Exercise:
Go through the data and copy every line exactly, but not the images.

Data:
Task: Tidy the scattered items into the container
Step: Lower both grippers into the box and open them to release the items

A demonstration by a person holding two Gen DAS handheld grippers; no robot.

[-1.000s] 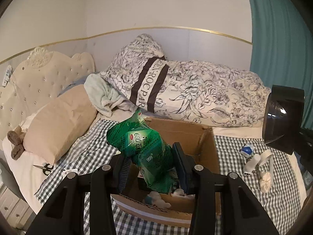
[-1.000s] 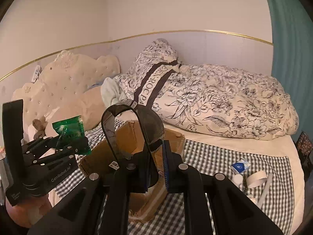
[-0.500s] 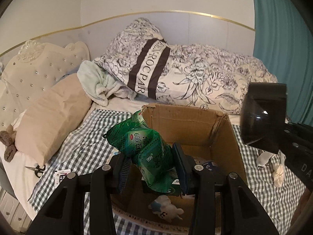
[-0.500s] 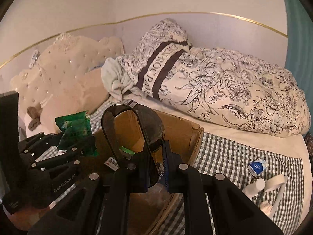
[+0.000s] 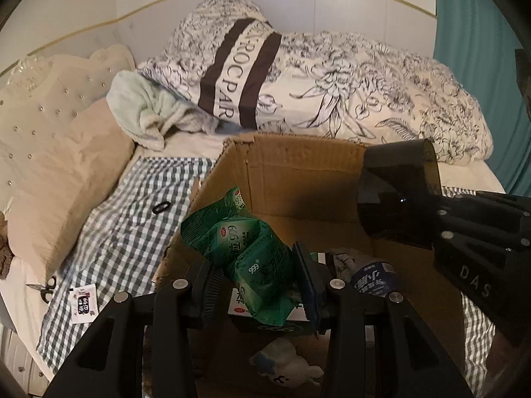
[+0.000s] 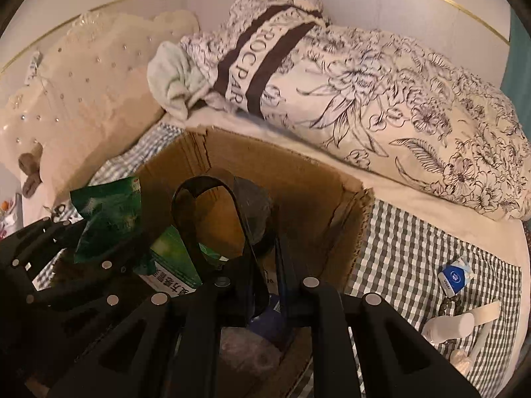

Expected output:
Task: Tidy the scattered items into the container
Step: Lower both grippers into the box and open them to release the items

A demonstration by a person holding two Gen DAS handheld grippers; no robot.

[-1.000s] 
[-1.000s] 
[-0.500s] 
[-0.500s] 
[+0.000s] 
[+0.000s] 

No additional output will be given.